Purpose: One mechanism of tumor resistance to cytotoxic therapy is repair of damaged DNA. Poly(ADP-ribose) polymerase (PARP)-1 is a nuclear enzyme involved in base excision repair, one of the five major repair pathways. PARP inhibitors are emerging as a new class of agents that can potentiate chemotherapy and radiotherapy. The article reports safety, efficacy, pharmacokinetic, and pharmacodynamic results of the first-in-class trial of a PARP inhibitor, AG014699, combined with temozolomide in adults with advanced malignancy.
Experimental design: Initially, patients with solid tumors received escalating doses of AG014699 with 100 mg/m2/d temozolomide x 5 every 28 days to establish the PARP inhibitory dose (PID). Subsequently, AG014699 dose was fixed at PID and temozolomide escalated to maximum tolerated dose or 200 mg/m2 in metastatic melanoma patients whose tumors were biopsied. AG014699 and temozolomide pharmacokinetics, PARP activity, DNA strand single-strand breaks, response, and toxicity were evaluated.

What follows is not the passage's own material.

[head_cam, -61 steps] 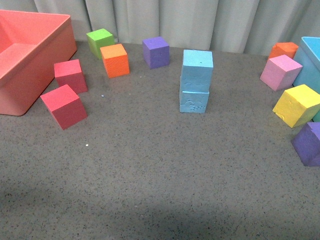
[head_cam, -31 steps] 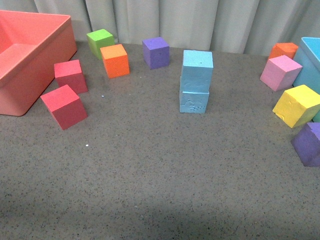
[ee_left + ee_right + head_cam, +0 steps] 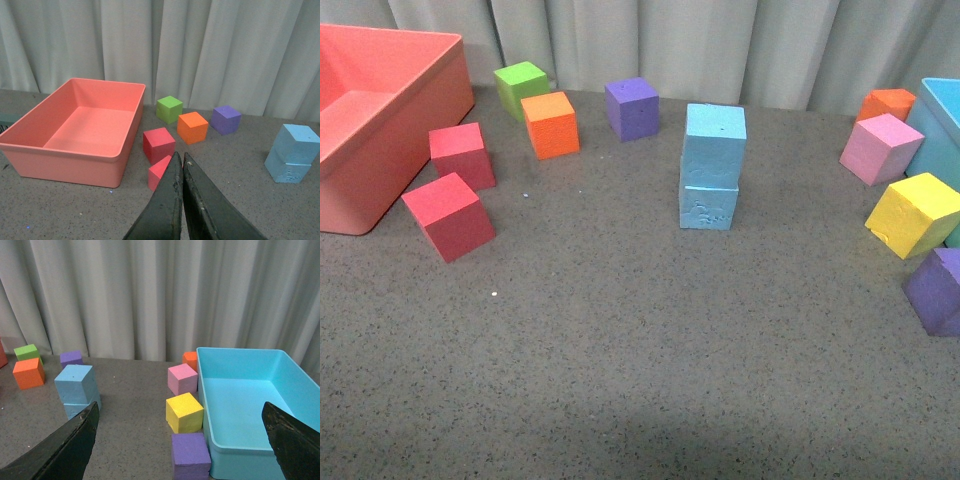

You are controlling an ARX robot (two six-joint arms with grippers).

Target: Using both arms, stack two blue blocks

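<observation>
So the two blue blocks are stacked: the smooth top block [image 3: 715, 144] sits on the dented bottom block [image 3: 709, 206], a bit toward the far side of the table [image 3: 620, 380], roughly in the middle. The top one is twisted slightly and overhangs a little, but it's resting flat.

Compared with a second ago, basically nothing on the table has moved; the stack looks the same, only the view has shifted a hair. Neither arm shows in the front view. To me that says the stacking is done and the arms are pulled back, with the tower standing by itself.

The left gripper [image 3: 181, 165] has its fingers pressed together with nothing between them, hanging over the near-left area by the red blocks [image 3: 158, 144] and the pink bin [image 3: 75, 155]. The right gripper [image 3: 180, 440] is spread wide, one finger at each edge of its wrist view, holding nothing, sitting near the light blue bin [image 3: 240, 452] with the yellow block [image 3: 184, 412] and a purple block [image 3: 190, 455] just beside it.

Only risk I see is that slight overhang.
</observation>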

Results: Thirty-three patients were enrolled. PARP inhibition was seen at all doses; PID was 12 mg/m2 based on 74% to 97% inhibition of peripheral blood lymphocyte PARP activity. Recommended doses were 12 mg/m2 AG014699 and 200 mg/m2 temozolomide. Mean tumor PARP inhibition at 5 h was 92% (range, 46-97%). No toxicity attributable to AG014699 alone was observed. AG014699 showed linear pharmacokinetics with no interaction with temozolomide. All patients treated at PID showed increases in DNA single-strand breaks and encouraging evidence of activity was seen.
Conclusions: The combination of AG014699 and temozolomide is well tolerated, pharmacodynamic assessments showing proof of principle of the mode of action of this new class of agents.